Célia Souza
A Independência do Brasil, forjada e reivindicada nestes tempos sombrios, pela imprensa burguesa e pelos órgãos oficiais, esconde acordos palacianos entre brasões e latifúndios capazes de desnudar essa romantização glamourizada difundida pelos meios de comunicação.
O comportamento soberbo, comum à nobreza, e transparente nas atitudes de D. Pedro I, pode ser notado na transição do poder quando, a fim de garantir vantagens pessoais, assegurou-se de obter o domínio do trono brasileiro em 1822, oferecendo aos latifundiários a liberdade econômica tão sonhada, porque a partir dessa data não mais pagariam qualquer centavo de seus lucros à coroa real portuguesa.
A monarquia e a continuidade do trabalho escravo formavam o pacote completo aos interesses dos escravocratas, e com isso os lucros dobravam, tanto para este monarca quanto para seus parceiros de exploração da classe trabalhadora negra e escravizada.
Assim a tal Independência do Brasil se consolidava, sobre o dorso sangrento de trabalhadoras e trabalhadores tratados de maneira desumana desde os tempos coloniais.
Este é o verdadeiro retrato dessa independência, não do Brasil, mas sim dos que lucravam com a permanência da crueldade do trabalho forçado, dos estupros de mulheres trabalhadoras negras, da dilaceração das famílias e de suas crianças, que desde o processo de sequestro ocorrido na África (século XVI) para a criação das lavouras de açúcar, até então se mantinham intactos.

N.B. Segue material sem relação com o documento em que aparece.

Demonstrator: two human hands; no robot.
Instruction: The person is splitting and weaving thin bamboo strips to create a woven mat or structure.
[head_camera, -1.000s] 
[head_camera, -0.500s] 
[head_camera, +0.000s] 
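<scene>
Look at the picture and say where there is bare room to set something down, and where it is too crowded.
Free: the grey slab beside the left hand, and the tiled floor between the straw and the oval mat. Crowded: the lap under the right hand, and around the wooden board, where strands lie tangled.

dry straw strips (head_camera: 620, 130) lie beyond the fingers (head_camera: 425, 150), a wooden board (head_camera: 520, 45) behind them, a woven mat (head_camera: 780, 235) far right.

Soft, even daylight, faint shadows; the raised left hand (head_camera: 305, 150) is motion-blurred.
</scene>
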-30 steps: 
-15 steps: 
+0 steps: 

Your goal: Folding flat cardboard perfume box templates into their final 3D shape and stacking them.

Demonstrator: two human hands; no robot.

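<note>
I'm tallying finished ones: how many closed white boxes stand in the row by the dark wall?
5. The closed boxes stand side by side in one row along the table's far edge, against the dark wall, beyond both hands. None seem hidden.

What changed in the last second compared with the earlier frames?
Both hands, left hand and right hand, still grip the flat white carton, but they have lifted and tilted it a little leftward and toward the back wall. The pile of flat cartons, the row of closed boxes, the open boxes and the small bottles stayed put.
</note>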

Independência e morte deveria ser o mote deste descalabro.
O 7 de setembro significa e significou a permanência do trabalho escravo no Brasil, pois em 1822 apenas o latifúndio e os latifundiários tiveram seu projeto de libertação assegurado.
Essa dura realidade se estendeu até o final do século XIX quando as lutas dos trabalhadores e trabalhadoras escravizados se radicalizaram. No estado do Ceará, em 1884, a Revolta dos Jangadeiros, deflagrada pelo Dragão do Mar em 1881, encerrava este episódio de terror, muito antes do decreto falacioso de 13 de maio de 1888, que não concedeu bondades nem garantias a nenhum negro e nenhuma negra que foram mantidos sem salários e devedores por continuarem nos trabalhos das fazendas em troca de comida e um chão de terra batida para dormirem. Pagavam por isso com o trabalho, obviamente escravo!
Foram sessenta e seis anos, entre 1822, a tal da independência e 1888, o tal do decreto de abolição do trabalho escravo. A reflexão sobre estes fatos é obrigatória, assim como a revolta também.
Da colonização até sua continuidade com o nome de Monarquia, foram inúmeras as revoltas dos trabalhadores e trabalhadoras escravizados/as, desde Ganga Zumba, Zumbi e Dandara, passando por outras e outros ilustres desconhecidos dessa história de lutas contra a escravidão. Tivemos momentos magníficos como a tentativa de tomada do poder político em 1835, pela Revolta dos Malês (Bahia-Salvador), povo africano islamizado, cuja lutadora Luíza Mahin, foi incansável pela libertação de seu povo. Mãe de Luiz Gama, um jornalista e advogado ao qual foi negado o título por sua condição de cor, mas que a História não conseguiu apagar, como muitas e muitos que lutaram pela verdadeira independência. Uma de suas frases, é capaz de resumir os séculos de abusos, crueldade, espancamentos, sentenças de morte e outros rompantes de violência cometidos pelos senhores escravocratas: “matar o senhor é legítima defesa”.
Não nos esqueçamos de que também os povos originários (indígenas) sofrem extermínios, cotidianamente, desde que aqui pisaram os colonizadores portugueses. Nestes últimos anos, os ataques às reservas destes povos têm se intensificado pela ação de madeireiros, mineradores e latifundiários, invasores dos territórios demarcados, que matam lideranças, estupram mulheres e meninas, impõem o terror até conseguirem o domínio onde continuam exercendo suas ações criminosas.
A independência ainda está por acontecer, pois a classe trabalhadora, de maneira geral, vem acumulando derrotas desferidas pelos covardes, mandatários do capital. Perdas de direitos trabalhistas, sociais e individuais acentuados a cada golpe desferido pelas burguesias nacionais, que a serviço de parceiros estrangeiros não medem esforços para enterrar o pouco que ainda restou. Milhares de famílias são lançadas às ruas sob a violência do Estado burguês, ávido por lucros e cegos pela ambição do poder.
Essa “história” da independência do Brasil, distorcida e fantasiada pelos donos do poder, contada “em versos e prosa” pelos meios de comunicação burgueses um dia terá seu fim.